Trend following (1/4): Replicating your own program

May 30, 2026

The published literature on trend-following replication treats the program being copied as a black box. When the program is your own, this is the wrong way around — and fixing it changes the result more than I expected.

The story of trend following as a systematic strategy reaches back to the 1970s, when a handful of futures traders observed that prices in commodity markets tended to persist in their direction, and that a simple rule for following that persistence worked across very different markets and decades. The academic literature caught up later, in Moskowitz, Ooi, and Pedersen (2012) and the century-long study of Hurst, Ooi, and Pedersen (2017). By then the major funds — Man AHL, Winton, Lynx, Aspect — had been running the strategy for thirty years.

The result is unusual in finance: a positive-Sharpe strategy that survived publication, holds across asset classes, runs low-correlated to the equity premium, and has been visible for forty years. For a private brokerage account, the question is access. The published versions run with fifty to a hundred futures markets, prime brokerage, margin desks. The strategy works. Getting at it from the outside is the problem.
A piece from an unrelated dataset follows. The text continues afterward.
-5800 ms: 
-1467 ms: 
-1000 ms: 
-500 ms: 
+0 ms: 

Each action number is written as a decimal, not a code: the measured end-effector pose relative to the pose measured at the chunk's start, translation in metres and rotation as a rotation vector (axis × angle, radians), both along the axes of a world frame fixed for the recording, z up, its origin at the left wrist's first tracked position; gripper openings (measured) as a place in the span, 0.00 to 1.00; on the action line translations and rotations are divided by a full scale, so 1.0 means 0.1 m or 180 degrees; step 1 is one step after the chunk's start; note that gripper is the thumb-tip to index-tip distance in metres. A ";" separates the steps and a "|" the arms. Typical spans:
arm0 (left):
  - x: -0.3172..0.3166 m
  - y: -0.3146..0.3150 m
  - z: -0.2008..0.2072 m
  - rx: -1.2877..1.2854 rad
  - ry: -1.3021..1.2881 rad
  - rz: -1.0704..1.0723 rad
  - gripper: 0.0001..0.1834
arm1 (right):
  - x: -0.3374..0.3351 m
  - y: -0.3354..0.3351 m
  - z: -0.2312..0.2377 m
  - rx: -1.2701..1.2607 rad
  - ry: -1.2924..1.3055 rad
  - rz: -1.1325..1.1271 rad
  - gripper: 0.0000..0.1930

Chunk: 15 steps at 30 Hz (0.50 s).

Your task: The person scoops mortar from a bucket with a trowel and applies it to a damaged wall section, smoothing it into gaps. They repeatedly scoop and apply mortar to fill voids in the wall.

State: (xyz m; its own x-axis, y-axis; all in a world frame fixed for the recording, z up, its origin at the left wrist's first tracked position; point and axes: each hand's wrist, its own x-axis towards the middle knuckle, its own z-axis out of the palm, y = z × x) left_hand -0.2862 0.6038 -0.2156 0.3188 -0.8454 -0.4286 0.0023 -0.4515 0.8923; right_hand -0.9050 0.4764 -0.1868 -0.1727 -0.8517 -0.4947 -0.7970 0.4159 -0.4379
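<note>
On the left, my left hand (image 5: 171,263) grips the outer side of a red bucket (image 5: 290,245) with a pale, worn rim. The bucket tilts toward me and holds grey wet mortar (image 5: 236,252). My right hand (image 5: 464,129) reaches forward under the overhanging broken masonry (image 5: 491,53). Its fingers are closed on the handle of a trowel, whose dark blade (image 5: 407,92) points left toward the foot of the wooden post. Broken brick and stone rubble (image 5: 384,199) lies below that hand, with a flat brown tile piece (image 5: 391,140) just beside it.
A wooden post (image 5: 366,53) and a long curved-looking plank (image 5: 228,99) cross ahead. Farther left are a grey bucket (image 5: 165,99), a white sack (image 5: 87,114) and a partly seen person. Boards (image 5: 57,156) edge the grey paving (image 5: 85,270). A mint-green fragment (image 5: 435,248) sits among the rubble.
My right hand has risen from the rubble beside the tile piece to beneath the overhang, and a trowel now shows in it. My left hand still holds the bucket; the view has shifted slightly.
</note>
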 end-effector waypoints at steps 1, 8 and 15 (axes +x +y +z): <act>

The standard answer is the CTA-clone product — SG-Trend Index ETFs, DBMF, others. The construction is the same in each case: take the index’s published return series, regress it on a small set of liquid contracts, trade the regression weights. The replica works, after a fashion. Something is being given up, though, and noticing what gets given up suggests a better approach when the program being replicated is your own.

What follows walks through that. The first half specifies the program — signal design, volatility normalization, universe. The second half shows why the standard clone falls short and proposes the alternative. The bottom-up versus top-down framing aligns with Butler, Gordillo, and Philbrick (2023).
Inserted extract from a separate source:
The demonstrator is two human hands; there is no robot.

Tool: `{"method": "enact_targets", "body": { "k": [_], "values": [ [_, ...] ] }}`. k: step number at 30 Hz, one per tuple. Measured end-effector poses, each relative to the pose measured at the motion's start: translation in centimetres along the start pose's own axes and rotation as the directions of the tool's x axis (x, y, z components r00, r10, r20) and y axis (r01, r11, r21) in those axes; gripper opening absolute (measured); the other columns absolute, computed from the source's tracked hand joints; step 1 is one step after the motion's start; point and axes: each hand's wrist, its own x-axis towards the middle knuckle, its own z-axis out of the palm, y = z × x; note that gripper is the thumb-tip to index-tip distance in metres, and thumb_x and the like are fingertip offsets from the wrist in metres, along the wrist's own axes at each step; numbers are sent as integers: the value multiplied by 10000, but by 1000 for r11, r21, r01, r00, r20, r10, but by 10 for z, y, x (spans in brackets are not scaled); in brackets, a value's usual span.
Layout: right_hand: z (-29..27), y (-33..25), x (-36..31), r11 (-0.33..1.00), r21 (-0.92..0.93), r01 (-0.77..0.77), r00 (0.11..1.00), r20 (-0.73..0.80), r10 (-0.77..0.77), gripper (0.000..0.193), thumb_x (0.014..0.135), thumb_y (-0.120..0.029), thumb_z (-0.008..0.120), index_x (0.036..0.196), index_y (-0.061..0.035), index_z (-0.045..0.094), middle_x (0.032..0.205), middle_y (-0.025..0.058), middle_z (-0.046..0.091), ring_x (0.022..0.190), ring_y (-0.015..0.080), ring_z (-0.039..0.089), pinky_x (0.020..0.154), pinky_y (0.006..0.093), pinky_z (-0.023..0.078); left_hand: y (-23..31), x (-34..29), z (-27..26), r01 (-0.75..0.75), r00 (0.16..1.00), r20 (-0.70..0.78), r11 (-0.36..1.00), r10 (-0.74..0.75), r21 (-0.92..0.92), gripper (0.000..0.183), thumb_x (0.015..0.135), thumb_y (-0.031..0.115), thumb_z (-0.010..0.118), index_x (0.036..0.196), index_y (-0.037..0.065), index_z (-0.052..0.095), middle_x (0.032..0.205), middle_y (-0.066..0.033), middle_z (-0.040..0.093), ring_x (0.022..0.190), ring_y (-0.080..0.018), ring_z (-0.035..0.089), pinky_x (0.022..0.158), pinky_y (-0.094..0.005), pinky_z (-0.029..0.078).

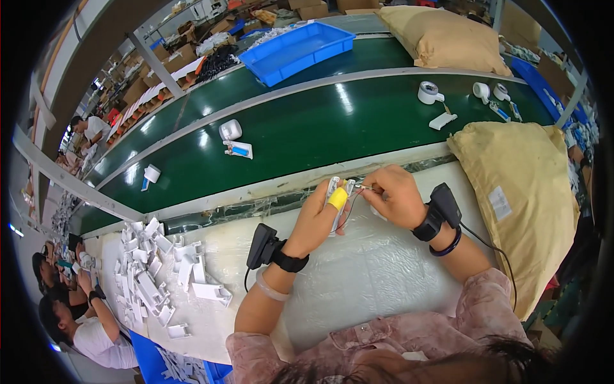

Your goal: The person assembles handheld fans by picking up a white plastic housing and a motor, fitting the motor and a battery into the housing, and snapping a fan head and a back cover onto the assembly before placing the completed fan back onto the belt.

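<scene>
Over the near edge of the green conveyor, my left hand (312, 221) grips a white plastic housing (333, 188) between thumb and fingers. A yellow finger cot (338, 198) covers the tip of that thumb. My right hand (398, 195) is closed in a pinch at the housing's right side, on thin wires (358, 192) with a small metallic end. The wires loop down beside the left fingers, one reddish. My fingers hide much of the housing. Both wrists wear black straps with dark box-shaped devices.
White plastic housings (146, 281) lie heaped on the table at left. The conveyor (288, 118) carries several round white parts wired to small pieces. A blue tray (297, 51) stands beyond. A tan sack (518, 198) fills the right side; another lies farther back. People sit at far left.
</scene>
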Motion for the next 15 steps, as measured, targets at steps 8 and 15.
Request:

What we are trying to copy

The strategy is straightforward in structure. The signal design is conservative on purpose — the project is to replicate a program with known intended weights, not to invent a better signal — and is held fixed throughout the series (Clenow 2013, Carver 2023).

The per-contract signal is the standard averaged-momentum z-score, computed across four lookback windows spanning the conventional short-, medium-, and long-trend horizons. For each contract on each trading day, we compute four price-change z-scores, average them, and clip the result. The clip prevents any single contract from accumulating an enormous position when prices have moved far. This is the workhorse construction of every diversified CTA program.

The volatility estimate in the denominator is the trailing 63-day standard deviation of the contract’s daily price changes — about a quarter of a year. The same estimator runs in the EUR/USD hedging work that combined carry and trend signals into a single overlay. Using a consistent vol window across applications makes signals comparable when components are combined later.

Volatility normalization happens at two levels, and the order matters. Each contract’s position is sized so one unit of forecast corresponds to one unit of risk. Contracts are aggregated within their CFTC sector, the sector basket rescaled to four percent annualized volatility using its own 63-day realized vol, and the ten sector baskets summed into a portfolio rescaled to ten percent. A single portfolio-level rescaling would let energy noise dominate during commodity vol spikes. The choice to normalize by CFTC sector — rather than by some discovered grouping — is itself a design decision, revisited in Part 2.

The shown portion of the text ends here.